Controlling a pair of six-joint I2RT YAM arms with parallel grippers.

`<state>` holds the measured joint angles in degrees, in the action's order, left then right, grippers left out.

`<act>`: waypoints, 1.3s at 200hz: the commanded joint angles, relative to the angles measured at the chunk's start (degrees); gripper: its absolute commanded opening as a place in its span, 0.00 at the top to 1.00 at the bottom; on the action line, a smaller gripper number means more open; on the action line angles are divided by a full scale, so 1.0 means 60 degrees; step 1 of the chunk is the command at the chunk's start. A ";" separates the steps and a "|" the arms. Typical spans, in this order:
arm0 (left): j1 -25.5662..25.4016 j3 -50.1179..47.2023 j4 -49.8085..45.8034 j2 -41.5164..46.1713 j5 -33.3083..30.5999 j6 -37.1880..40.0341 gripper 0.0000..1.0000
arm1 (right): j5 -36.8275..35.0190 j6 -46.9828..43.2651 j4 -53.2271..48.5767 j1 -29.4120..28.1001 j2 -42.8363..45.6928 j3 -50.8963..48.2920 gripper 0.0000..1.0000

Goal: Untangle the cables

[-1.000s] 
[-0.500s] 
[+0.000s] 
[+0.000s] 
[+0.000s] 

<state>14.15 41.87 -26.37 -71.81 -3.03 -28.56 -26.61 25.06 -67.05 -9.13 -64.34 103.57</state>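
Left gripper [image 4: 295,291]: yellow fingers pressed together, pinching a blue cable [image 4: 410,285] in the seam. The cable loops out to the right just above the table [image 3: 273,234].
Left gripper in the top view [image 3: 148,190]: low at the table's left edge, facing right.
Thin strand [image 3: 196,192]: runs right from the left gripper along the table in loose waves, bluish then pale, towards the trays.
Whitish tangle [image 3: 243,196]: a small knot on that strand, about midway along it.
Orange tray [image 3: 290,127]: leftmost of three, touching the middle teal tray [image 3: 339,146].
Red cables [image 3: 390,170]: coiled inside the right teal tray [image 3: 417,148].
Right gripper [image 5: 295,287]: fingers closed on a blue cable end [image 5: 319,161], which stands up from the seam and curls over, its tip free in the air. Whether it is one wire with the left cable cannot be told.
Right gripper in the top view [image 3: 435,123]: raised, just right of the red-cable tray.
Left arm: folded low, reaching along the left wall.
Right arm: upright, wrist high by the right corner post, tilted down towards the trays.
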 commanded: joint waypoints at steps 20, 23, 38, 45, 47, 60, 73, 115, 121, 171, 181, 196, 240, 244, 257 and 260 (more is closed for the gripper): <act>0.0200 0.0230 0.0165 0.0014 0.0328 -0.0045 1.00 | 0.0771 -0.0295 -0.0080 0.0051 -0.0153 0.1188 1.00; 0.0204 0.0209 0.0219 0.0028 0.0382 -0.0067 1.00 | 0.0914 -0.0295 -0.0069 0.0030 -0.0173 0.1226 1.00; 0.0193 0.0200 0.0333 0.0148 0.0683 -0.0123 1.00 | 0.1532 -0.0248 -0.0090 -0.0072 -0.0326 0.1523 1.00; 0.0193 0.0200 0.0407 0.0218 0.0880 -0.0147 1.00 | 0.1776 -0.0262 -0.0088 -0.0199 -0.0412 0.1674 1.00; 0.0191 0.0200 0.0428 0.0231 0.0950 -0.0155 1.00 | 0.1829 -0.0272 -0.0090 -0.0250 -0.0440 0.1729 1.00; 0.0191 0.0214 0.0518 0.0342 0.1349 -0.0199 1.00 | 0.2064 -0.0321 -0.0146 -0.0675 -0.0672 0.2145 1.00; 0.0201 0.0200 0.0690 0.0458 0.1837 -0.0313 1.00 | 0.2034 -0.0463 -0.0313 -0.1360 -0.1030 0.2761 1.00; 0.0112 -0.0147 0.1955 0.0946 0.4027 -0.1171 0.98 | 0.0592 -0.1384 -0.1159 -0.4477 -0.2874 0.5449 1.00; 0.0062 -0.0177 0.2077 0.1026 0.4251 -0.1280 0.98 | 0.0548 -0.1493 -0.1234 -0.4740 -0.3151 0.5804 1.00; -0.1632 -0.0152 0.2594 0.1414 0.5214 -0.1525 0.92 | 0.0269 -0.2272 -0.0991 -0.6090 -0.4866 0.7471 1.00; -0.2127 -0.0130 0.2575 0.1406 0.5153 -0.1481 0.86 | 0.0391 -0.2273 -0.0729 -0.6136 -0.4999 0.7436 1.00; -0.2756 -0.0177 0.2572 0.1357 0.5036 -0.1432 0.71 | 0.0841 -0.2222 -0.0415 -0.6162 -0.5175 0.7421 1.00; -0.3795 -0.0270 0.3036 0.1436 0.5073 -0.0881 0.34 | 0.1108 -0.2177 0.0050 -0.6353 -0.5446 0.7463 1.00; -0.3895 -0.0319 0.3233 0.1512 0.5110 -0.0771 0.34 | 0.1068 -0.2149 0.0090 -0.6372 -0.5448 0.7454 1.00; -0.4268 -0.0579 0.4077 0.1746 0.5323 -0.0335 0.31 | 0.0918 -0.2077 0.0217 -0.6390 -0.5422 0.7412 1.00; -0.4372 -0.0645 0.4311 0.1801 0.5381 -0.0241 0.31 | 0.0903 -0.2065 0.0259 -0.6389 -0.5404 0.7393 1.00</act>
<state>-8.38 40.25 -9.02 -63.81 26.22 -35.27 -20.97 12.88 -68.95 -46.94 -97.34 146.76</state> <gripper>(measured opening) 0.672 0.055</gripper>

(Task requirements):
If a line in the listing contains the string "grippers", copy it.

(Worked solution):
Controlling a pair of six-joint I2RT YAM arms with parallel grippers.
`<state>` holds the measured joint angles in degrees, in the action's order, left then right, grippers left out.

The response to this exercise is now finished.